It’s been a few years now that browsers and legislators have brought increasing complexity to the collection of user data. With Chrome’s announced removal of third-party cookies planned for 2023, the countdown to the cookie apocalypse has not just begun, but is in fact well underway.
In this war between identifiers bearing the standard of privacy (whether rightly or wrongly), it’s Apple that has launched the latest offensive with its announced release of iOS 14, which includes functionalities related to privacy management. The main victims of the update? Mobile app developers. In this article we’ll be focusing on the effects on the Facebook family of applications.
While we would like to apologize for the length of this article, you should know that this news item will have a major impact on your media investments and digital revenues. If you don’t want to miss any coverage of these changes, subscribe to our newsletter to learn all about the cookie apocalypse.
According to Apple’s App Tracking Transparency (ATT) framework, the information collected and used to track a user via IDFA (basically, the Apple IDFA is used to identify users by digital measurement tools, similar to cookies on the web) must now be clearly revealed by the app’s developer in the App Store before the app is downloaded (Figure 1).

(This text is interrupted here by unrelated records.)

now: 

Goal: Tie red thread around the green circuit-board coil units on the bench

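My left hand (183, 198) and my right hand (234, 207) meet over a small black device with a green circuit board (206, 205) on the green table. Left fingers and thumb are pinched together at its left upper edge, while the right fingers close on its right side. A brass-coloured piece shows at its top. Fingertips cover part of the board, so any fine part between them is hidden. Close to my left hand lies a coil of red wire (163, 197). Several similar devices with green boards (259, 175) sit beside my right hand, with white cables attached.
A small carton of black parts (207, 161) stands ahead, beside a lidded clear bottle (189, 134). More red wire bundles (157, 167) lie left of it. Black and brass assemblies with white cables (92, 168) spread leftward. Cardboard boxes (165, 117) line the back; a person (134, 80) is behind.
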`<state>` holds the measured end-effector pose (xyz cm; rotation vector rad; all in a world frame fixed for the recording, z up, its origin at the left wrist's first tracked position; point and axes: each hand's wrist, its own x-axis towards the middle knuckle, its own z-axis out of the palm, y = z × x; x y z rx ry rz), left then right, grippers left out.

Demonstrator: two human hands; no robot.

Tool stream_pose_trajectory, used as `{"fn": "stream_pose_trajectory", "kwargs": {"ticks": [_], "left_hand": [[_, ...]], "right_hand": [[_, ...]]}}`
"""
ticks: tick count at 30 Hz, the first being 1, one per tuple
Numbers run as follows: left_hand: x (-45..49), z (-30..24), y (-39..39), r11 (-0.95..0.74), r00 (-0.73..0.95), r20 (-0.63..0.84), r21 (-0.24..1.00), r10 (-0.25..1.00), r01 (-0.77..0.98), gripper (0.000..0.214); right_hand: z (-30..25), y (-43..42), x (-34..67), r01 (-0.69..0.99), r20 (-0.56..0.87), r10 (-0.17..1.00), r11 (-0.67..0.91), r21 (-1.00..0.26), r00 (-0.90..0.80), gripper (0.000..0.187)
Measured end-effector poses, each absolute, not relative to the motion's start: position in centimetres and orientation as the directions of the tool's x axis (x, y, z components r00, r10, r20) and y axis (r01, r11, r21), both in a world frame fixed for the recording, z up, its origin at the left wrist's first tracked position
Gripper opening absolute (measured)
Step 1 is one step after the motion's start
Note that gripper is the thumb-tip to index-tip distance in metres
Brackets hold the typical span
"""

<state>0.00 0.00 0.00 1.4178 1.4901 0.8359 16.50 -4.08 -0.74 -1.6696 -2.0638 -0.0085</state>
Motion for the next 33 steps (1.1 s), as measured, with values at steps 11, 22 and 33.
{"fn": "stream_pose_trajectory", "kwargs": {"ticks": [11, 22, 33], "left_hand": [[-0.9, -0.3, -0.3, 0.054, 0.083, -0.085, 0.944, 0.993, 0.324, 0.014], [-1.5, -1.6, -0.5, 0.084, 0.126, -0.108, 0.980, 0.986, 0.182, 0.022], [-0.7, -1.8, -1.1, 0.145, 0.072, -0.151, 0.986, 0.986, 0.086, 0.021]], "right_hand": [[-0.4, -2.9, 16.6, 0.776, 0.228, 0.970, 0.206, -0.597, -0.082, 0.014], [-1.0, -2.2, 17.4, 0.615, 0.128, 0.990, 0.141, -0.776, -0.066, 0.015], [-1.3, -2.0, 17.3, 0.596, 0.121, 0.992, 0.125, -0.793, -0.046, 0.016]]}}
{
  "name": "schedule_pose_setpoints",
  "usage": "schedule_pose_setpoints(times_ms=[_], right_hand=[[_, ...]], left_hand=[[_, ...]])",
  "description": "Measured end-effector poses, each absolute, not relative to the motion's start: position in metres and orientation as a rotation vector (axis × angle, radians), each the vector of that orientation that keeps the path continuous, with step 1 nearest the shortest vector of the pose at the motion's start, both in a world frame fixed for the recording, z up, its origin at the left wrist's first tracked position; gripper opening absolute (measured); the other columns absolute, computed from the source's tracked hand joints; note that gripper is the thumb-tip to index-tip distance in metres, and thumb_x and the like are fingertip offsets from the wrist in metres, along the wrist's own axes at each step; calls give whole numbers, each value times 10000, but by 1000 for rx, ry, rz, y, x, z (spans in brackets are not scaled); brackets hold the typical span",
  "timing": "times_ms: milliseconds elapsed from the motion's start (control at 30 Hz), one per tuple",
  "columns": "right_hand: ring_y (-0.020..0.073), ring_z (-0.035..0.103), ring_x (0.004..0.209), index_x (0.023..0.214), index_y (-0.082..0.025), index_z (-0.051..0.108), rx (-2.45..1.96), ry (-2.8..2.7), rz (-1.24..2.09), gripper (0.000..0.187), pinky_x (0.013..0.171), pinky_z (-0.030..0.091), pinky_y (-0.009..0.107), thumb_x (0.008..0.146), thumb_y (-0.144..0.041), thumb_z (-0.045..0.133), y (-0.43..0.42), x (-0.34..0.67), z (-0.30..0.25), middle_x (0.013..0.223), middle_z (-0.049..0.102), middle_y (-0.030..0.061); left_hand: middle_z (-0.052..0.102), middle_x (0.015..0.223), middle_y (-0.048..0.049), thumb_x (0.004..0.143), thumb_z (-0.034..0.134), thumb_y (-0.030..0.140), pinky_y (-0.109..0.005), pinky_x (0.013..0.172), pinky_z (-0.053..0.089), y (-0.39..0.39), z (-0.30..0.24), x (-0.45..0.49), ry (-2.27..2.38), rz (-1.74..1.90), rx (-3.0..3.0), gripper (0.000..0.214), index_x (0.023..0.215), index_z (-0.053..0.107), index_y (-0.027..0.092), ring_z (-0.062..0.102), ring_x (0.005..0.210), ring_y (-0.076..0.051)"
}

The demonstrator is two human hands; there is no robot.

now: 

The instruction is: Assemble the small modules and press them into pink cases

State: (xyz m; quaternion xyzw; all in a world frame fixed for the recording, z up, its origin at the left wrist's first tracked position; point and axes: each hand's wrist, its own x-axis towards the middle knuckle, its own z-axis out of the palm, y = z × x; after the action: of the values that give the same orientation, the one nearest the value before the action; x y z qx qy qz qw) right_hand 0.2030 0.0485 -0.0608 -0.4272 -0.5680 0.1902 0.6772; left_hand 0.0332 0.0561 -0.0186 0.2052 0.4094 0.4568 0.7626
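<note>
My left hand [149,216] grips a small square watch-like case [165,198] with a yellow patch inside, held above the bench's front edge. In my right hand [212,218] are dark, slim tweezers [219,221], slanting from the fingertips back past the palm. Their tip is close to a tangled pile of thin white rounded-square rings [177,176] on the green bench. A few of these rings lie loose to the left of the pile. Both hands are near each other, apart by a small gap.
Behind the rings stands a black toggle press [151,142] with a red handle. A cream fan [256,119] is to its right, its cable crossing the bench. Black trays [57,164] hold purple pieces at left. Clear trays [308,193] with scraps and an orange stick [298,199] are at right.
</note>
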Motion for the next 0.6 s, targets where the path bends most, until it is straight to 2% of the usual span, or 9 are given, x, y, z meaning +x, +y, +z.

When the application launches, the user has two options (figure 2):
In this case you can clearly see that it’s no longer possible for apps to hide the information used for user tracking and that the wording of the pop-up is very explicit. This is a shift from the former situation—where information collection was implicit with a predominant “Accept” button—to a situation where the user can clearly see what information is collected. Users now have the choice, at the touch of a button upon launch of the app, to accept or refuse tracking by the application.
But what is considered to be tracking and what does the ATT affect? Here are a few examples from Apple:
The notification appears when using any iOS application, including also the Facebook family of apps (Facebook, Instagram, Messenger, WhatsApp), but also apps monetizing their platforms through Audience Network.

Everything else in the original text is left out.